Giloti is a town and union council in the Dera Ismail Khan District of Khyber-Pakhtunkhwa. It is located at 32°9'53N 70°45'2E and has an altitude of 180 metres (590 feet).

Nearby areas
Giloti town is 16 km away from Darra Pezu & 8 km from Wanda Chunda. Other nearby  areas are Paniala, Yarik, Mehrabi and Wanda Jandar.

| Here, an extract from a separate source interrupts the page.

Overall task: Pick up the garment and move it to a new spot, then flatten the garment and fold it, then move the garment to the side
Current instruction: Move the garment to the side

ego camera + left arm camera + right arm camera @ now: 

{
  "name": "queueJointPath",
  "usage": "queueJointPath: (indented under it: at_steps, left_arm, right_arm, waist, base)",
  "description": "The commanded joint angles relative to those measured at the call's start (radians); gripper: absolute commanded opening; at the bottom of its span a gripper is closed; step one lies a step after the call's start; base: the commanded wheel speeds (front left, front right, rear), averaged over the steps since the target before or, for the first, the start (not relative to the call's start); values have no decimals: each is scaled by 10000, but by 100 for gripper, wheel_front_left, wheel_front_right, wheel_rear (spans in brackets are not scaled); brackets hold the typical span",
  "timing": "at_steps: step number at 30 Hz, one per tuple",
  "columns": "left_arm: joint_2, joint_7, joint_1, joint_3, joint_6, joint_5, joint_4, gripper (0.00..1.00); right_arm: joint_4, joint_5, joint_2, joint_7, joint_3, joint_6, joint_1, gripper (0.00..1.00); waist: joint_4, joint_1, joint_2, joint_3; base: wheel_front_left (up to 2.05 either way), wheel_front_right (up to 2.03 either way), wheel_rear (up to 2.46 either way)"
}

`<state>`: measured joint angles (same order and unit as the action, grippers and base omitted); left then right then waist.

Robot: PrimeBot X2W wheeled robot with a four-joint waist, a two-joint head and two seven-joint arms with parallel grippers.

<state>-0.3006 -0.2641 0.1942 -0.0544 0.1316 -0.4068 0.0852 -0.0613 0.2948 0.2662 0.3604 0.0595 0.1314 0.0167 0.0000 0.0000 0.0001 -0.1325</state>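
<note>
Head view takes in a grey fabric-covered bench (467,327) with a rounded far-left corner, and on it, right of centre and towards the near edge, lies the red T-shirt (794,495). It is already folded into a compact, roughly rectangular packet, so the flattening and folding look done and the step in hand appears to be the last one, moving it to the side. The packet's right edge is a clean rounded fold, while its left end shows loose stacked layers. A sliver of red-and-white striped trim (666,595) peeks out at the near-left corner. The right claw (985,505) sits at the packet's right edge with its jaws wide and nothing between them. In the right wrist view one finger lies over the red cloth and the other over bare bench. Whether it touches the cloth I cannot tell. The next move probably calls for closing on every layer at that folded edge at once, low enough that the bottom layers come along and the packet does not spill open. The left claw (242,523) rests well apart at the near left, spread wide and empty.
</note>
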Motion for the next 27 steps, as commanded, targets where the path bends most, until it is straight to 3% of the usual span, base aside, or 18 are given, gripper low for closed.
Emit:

Well Known Tribes of Giloti
Kundi, Behram khel, Peer khel, Malik, Sheikh, Malakhel,  Musyani, Muthikhel,  Sarrang are the well known subtribes living in Giloti. Which are Pashtuns.

Agriculture Type

This village falls in Arid zone. Soil is mostly sandy and sandy loam. Winter crops include Wheat and Gram while at the onset of Monsoon Sorghum, Millet and Guar are cultivated. Mountain rainy streams (Rodh kohi) from Sheikh Badin Hills irrigate village farms during Monsoon season.

Famous Personalities
The few famous personalities are 
Late Molana Guldin, Late Malik Aman Ullah, Late Haji Nusrat Kundi, Mulana Shamsul Haq, Haji Ghulam Rasool, Saif Ullah Marwat (Ex-Director General Khyber Pakhtunkhwa Agriculture Extension), Colonel (Rtd.) Sultan Muhammad, Late Haji Rehmat Ullah (Ex-Inspector Islamabad Police/Councillor UC-35 Islamabad), Haji Imam Din (famous Falcon Trader and Businessman), Late Haji Gulab Din, Late Karar Kundi (Pashto Poet), Mufti Hafeez Ullah Sabri (Ex-Chairman UC Giloti), Malik Hameed Ullah (Chairman UC Giloti), Late Sher Din (Marwat folk singer and Poet).

Culture

This village inhabitants speaks Marwat dialct Pashto. Male wear shalwar-kazeez with turban (lungi) on head and a white cotton Chadar on a shoulder.  As kundi tribe traces back to Tank while Behram Khel, Peer Khel, Mussian, Sarang, Mayar, Jan Khel are also radiated from Lakki Marwat. Wedding, funeral and other celerations are similar to Marwats.